**INPUT DATA:**
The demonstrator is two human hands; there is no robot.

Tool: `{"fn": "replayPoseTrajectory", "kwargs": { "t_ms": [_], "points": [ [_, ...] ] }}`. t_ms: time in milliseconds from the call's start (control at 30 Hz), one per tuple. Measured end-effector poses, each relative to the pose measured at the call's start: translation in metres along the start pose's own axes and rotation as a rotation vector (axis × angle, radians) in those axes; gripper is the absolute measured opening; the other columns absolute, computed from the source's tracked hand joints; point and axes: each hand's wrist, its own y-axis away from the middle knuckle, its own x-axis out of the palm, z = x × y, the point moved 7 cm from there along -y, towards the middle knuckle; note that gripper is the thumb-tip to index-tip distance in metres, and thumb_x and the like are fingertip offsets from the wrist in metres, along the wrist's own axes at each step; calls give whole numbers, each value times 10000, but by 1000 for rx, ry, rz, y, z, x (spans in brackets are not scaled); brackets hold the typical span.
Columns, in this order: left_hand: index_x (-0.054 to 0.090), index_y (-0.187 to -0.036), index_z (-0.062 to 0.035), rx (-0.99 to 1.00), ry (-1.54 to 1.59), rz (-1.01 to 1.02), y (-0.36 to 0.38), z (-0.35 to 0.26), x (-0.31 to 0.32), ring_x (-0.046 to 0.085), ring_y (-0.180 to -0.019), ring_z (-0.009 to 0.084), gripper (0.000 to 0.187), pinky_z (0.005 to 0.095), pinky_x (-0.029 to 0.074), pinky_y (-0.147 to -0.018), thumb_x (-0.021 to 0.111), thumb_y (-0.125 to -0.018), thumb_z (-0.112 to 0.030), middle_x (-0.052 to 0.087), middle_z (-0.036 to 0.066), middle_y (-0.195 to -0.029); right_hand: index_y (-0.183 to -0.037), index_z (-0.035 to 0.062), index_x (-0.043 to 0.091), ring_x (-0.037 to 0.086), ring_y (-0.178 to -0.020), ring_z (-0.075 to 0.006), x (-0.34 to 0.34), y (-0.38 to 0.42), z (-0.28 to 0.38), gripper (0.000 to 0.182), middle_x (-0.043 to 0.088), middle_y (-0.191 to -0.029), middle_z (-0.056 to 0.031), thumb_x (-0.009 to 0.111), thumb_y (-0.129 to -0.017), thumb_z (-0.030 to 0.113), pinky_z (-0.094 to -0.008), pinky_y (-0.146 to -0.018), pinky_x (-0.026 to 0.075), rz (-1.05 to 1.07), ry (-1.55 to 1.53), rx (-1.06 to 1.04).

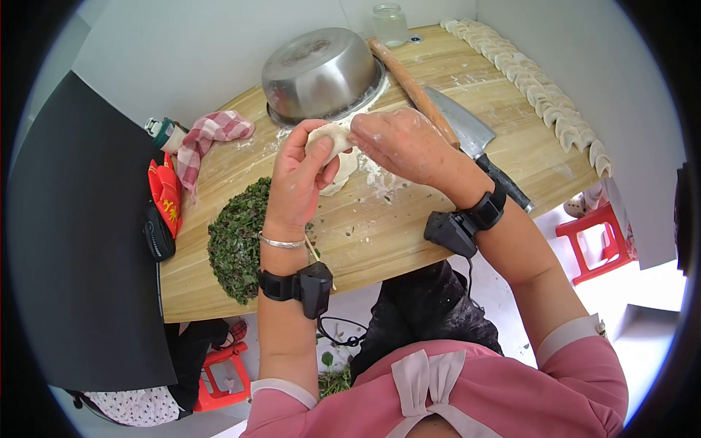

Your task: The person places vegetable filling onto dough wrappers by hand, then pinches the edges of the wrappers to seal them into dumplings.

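Observation:
Both hands meet above the wooden table, around a folded piece of white dough. My left hand holds the dough between its thumb and fingers. My right hand pinches the dough's right end, its fingers pressed together. Flat dough wrappers lie on the table just below the hands, with loose flour beside them. A heap of chopped green leaves stands left of my left wrist, and a thin stick shows partly behind that wrist.
An upturned steel bowl, a rolling pin, a cleaver and a glass jar lie beyond the hands. Rows of dumplings line the right edge. At left are a checked cloth, a red item and a bottle.

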Motion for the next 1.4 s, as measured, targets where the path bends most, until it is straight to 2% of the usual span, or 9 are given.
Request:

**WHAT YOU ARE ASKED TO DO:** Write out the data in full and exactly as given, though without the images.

**EXERCISE SOLUTION:**
The demonstrator is two human hands; there is no robot.

Tool: `{"fn": "replayPoseTrajectory", "kwargs": { "t_ms": [_], "points": [ [_, ...] ] }}`. t_ms: time in milliseconds from the call's start (control at 30 Hz), one per tuple. Measured end-effector poses, each relative to the pose measured at the call's start: translation in metres along the start pose's own axes and rotation as a rotation vector (axis × angle, radians) in those axes; gripper is the absolute measured opening; the other columns absolute, computed from the source's tracked hand joints; point and axes: each hand's wrist, its own y-axis away from the middle knuckle, its own x-axis out of the palm, z = x × y, the point moved 7 cm from there along -y, towards the middle knuckle; note that gripper is the thumb-tip to index-tip distance in metres, and thumb_x and the like are fingertip offsets from the wrist in metres, along the wrist's own axes at each step; calls give whole numbers, each value times 10000, but by 1000 for rx, ry, rz, y, z, x (spans in brackets are not scaled); brackets hold the typical span.
Columns, in this order: left_hand: index_x (-0.054 to 0.090), index_y (-0.187 to -0.036), index_z (-0.062 to 0.035), rx (-0.99 to 1.00), ry (-1.54 to 1.59), rz (-1.01 to 1.02), y (-0.36 to 0.38), z (-0.35 to 0.26), x (-0.31 to 0.32), ring_x (-0.046 to 0.085), ring_y (-0.180 to -0.019), ring_z (-0.009 to 0.084), gripper (0.000 to 0.187), pinky_z (0.005 to 0.095), pinky_x (-0.029 to 0.074), pinky_y (-0.147 to -0.018), thumb_x (-0.021 to 0.111), thumb_y (-0.125 to -0.018), thumb_z (-0.112 to 0.030), middle_x (-0.052 to 0.087), middle_z (-0.036 to 0.066), middle_y (-0.195 to -0.029); right_hand: index_y (-0.183 to -0.037), index_z (-0.035 to 0.062), index_x (-0.043 to 0.091), ring_x (-0.037 to 0.086), ring_y (-0.178 to -0.020), ring_z (-0.075 to 0.006), x (-0.34 to 0.34), y (-0.38 to 0.42), z (-0.28 to 0.38), gripper (0.000 to 0.182), middle_x (-0.043 to 0.088), middle_y (-0.191 to -0.029), middle_z (-0.056 to 0.031), thumb_x (-0.009 to 0.111), thumb_y (-0.129 to -0.017), thumb_z (-0.030 to 0.113), pinky_z (-0.094 to -0.008), pinky_y (-0.146 to -0.018), pinky_x (-0.026 to 0.075), rz (-1.05 to 1.07), ry (-1.55 to 1.53), rx (-1.06 to 1.04).


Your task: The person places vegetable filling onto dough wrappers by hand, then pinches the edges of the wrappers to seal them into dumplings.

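Observation:
Both hands meet above the wooden table, around a folded piece of white dough. My left hand holds the dough between its thumb and fingers. My right hand pinches the dough's right end, its fingers pressed together. Flat dough wrappers lie on the table just below the hands, with loose flour beside them. A heap of chopped green leaves stands left of my left wrist, and a thin stick shows partly behind that wrist.
An upturned steel bowl, a rolling pin, a cleaver and a glass jar lie beyond the hands. Rows of dumplings line the right edge. At left are a checked cloth, a red item and a bottle.
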
Motion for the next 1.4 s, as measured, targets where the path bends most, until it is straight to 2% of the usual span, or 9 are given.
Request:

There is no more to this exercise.